LAKE MACBRIDE— A common belief about our food system is it’s a struggle between conventional and organic farming. Or, another way to frame it is industrial versus sustainable farming. To embrace any one of these over the others is a step down a slippery slope. According to the much hated agribusiness Monsanto, “the biggest problem with the debate over ‘organic’ and ‘conventional’ crops is that it suggests there are only two ways to grow food: a ‘good’ way and a ‘bad’ way. The reality is far different.” If a person knows anything about agriculture, it is easy to agree.
The global food system cannot be accurately characterized as any one thing because a transition to a sustainable food production model, one that can feed a global population expected to reach 9.6 billion people (potentially within my lifetime), is more complicated than any either/or scenario. In order to produce enough food, agriculture has to be diverse and scalable, but locally replicable. What does that mean? What it doesn’t mean is a bunch of Iowa farmers getting rich by exporting corn and soybeans overseas.

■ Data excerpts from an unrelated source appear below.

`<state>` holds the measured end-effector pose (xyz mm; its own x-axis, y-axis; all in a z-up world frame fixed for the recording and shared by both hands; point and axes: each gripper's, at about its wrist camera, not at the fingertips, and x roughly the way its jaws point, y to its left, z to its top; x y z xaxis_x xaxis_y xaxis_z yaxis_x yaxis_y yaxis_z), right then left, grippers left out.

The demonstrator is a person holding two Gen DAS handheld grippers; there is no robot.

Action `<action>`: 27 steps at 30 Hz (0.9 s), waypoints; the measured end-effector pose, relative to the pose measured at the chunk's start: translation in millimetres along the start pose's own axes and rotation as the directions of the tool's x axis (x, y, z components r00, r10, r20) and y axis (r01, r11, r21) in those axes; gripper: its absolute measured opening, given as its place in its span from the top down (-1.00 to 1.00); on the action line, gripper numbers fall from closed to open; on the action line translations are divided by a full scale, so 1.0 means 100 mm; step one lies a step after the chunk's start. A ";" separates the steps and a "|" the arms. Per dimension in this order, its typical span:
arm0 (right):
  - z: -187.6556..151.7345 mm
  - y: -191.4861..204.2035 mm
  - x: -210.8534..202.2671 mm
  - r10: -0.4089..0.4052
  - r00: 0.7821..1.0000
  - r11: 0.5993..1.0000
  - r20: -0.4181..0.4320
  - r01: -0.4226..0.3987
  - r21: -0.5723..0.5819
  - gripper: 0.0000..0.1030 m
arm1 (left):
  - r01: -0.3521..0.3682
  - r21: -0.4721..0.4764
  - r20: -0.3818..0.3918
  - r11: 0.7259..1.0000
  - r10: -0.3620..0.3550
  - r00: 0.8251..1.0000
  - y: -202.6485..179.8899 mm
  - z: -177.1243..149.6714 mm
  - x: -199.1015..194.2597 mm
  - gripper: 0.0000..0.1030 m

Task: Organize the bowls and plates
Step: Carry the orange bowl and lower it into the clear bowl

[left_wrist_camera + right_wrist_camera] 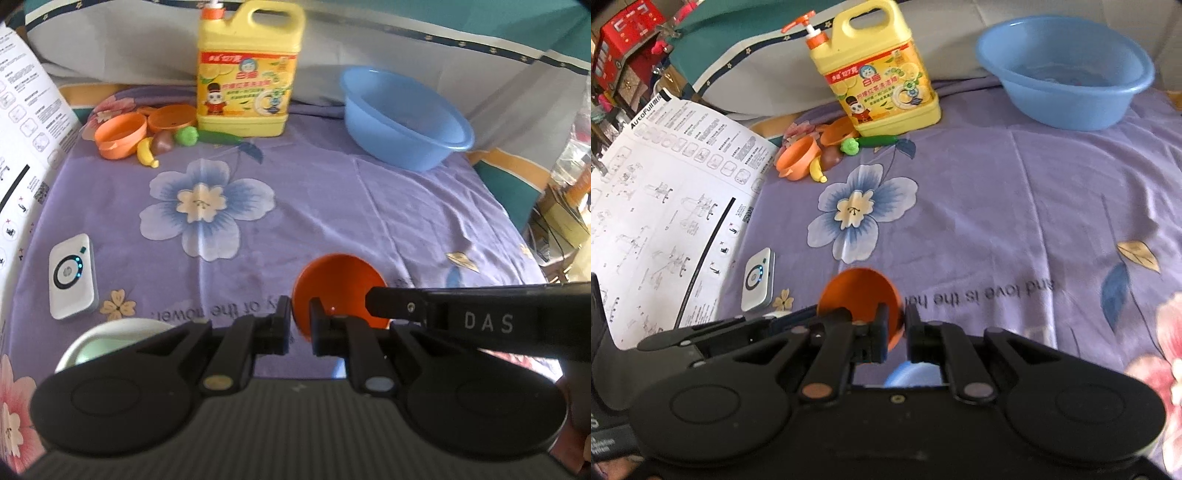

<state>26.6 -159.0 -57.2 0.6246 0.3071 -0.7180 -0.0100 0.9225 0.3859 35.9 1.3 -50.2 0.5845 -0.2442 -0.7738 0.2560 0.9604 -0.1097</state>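
An orange bowl (338, 284) is held tilted above the purple floral cloth; it also shows in the right wrist view (858, 295). My left gripper (300, 325) is shut on its left rim. My right gripper (897, 332) is shut on its right rim; a right finger (399, 306) reaches in from the right in the left wrist view. A white bowl with a pale green inside (110, 343) sits under my left gripper at the lower left. A blue dish (912, 373) shows partly under my right gripper.
A yellow detergent jug (247, 74) stands at the back. A blue basin (402, 118) is at the back right. Orange toy pots (122, 134) and toy fruit (149, 151) lie at the back left. A white device (72, 277) and an instruction sheet (665, 206) lie left.
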 end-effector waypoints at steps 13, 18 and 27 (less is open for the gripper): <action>-0.38 -0.24 -0.37 -0.012 1.000 1.000 -0.003 0.012 0.026 0.82 | 0.016 0.057 -0.022 0.998 -0.015 1.000 -0.38 -0.29 -0.20 0.80; -0.45 -0.29 -0.36 -0.016 1.000 0.999 -0.019 0.017 0.034 0.82 | 0.017 0.069 -0.046 0.997 -0.014 0.999 -0.43 -0.38 -0.18 0.80; -0.50 -0.38 -0.29 -0.020 0.999 0.998 -0.045 0.022 0.055 0.82 | 0.013 0.086 -0.084 0.996 -0.006 0.996 -0.48 -0.43 -0.05 0.80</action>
<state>-30.7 -191.7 -79.9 0.5888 0.2991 -0.7509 0.0468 0.9148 0.4011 -12.4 -37.5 -68.4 0.5164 -0.2381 -0.8226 0.3290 0.9420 -0.0661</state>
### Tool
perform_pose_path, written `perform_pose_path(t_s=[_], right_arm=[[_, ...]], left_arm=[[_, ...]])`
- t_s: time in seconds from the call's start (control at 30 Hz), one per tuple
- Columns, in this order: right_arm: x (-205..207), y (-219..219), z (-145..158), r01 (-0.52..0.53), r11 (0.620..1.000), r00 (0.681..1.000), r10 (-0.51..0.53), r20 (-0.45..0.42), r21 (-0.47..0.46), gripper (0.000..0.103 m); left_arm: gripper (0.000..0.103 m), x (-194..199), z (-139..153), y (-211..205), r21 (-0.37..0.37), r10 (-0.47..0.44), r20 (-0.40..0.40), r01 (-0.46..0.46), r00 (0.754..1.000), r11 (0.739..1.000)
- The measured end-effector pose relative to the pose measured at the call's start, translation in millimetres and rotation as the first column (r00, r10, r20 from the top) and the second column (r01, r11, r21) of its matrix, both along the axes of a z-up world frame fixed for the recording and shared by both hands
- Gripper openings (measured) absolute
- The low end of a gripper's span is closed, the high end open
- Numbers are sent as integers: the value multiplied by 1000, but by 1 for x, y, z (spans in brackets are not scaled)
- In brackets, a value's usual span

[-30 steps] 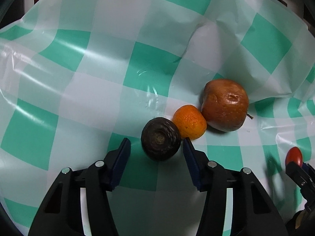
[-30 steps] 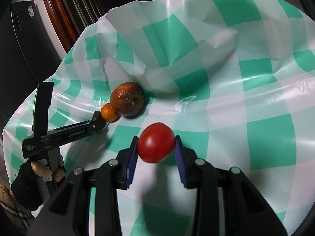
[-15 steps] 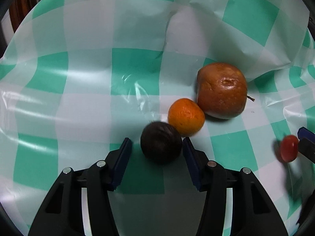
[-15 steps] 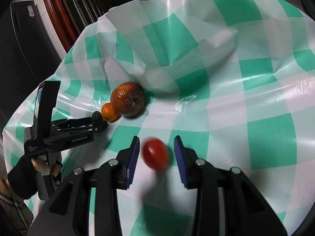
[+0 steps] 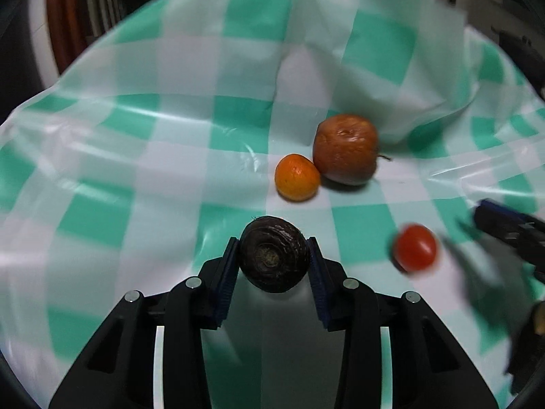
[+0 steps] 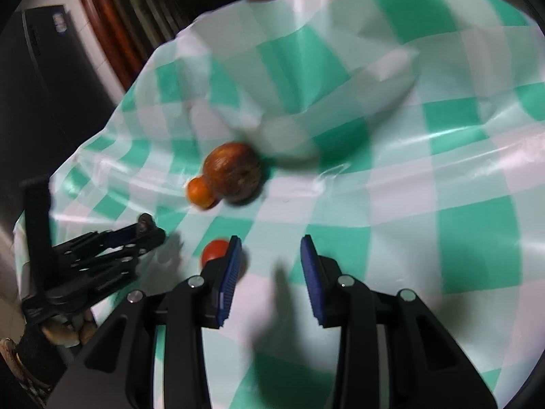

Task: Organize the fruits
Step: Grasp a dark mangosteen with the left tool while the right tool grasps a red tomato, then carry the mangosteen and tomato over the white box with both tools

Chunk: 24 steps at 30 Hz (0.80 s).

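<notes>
My left gripper (image 5: 273, 259) is shut on a dark wrinkled round fruit (image 5: 273, 254) and holds it just short of the other fruit. A small orange (image 5: 297, 178) touches a brown apple (image 5: 345, 148) on the green-and-white checked cloth (image 5: 136, 156). A red tomato (image 5: 415, 247) lies loose on the cloth to the right. My right gripper (image 6: 270, 259) is open and empty; the tomato (image 6: 214, 250) sits just left of its left finger. The left gripper (image 6: 143, 230) shows at the left of the right wrist view, near the orange (image 6: 199, 192) and apple (image 6: 233, 170).
The cloth rises in a big fold (image 5: 391, 78) behind the apple. Dark wooden furniture (image 6: 102, 24) stands past the table's far edge. The right gripper's tip (image 5: 504, 221) shows at the right of the left wrist view.
My left gripper has shut on the dark fruit and drawn it back from the orange. My right gripper has let go of the tomato, which now lies on the cloth, and shifted right.
</notes>
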State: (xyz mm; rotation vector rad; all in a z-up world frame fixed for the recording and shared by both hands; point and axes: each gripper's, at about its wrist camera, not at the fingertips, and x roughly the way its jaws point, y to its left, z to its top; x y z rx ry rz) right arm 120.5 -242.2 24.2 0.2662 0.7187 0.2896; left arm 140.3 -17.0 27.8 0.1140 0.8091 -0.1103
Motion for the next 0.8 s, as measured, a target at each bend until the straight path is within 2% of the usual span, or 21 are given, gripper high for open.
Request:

My friend Ed Fallon, organizer of the Great March for Climate Action, posted on Facebook, “it’s important to find ways to keep one’s food budget affordable while not violating one’s principles. For me, a combination of growing my own food, buying directly from local farmers, barter, and shopping at my local grocery store… keeps my food budget on par with what most people spend.” Whatever one thinks about Fallon, in this simple post he describes a food system that is sustainable, replicable and could be scalable.
A simple truth is that consumers, including home gardeners like me, should consider a food system that favors locally and sustainably produced food. The idea that we should exclude anything from our food system represents a step toward the extreme we shouldn’t take. Freshness and seasonality play an important role in developing a local cuisine and cuisine engenders life and makes it worth living.
The thing is, the cuisine I develop in Big Grove may be different from what I would develop anywhere else on the planet, based on what’s available. Fallon’s example relies upon supplementing one’s personal effort to secure food, and includes a commercial retailer. The one he mentioned in his post is a sponsor of his webcast program, but I don’t believe it matters a bit to substitute any retailer who is at the end of a world-wide food distribution system. In my case, I use several grocery stores to secure food I can’t get in my garden or through bartering. What matters more toward sustainability is decreasing reliance upon any one source of food when stocking the pantry. As Fallon indicated, it is possible to do so without violating one’s principles.
When we consider the meaning of my tagline, “sustainability in a turbulent world,” a local food system is as important as anything else we do. We have to eat to live, and while food obsession would not be a good thing, our outlook toward a local food system is as basic a need as anything. It is better to be inclusive of everything because as we develop a system of production, outside purchases, bartering, preparation, preserving and cooking food, the potential exists to sustain ourselves more locally. From a global perspective, each iteration of such a process is what makes a local food system scalable. This more than any one agricultural process or crop production system.
I’ll leave the macroeconomics of food production, packaging and distribution to others. What is more important is how individuals leverage what exists to improve the quality of their lives: a complex web of interdependence that is often forgotten, but remains as important as anything during our brief lives on the planet.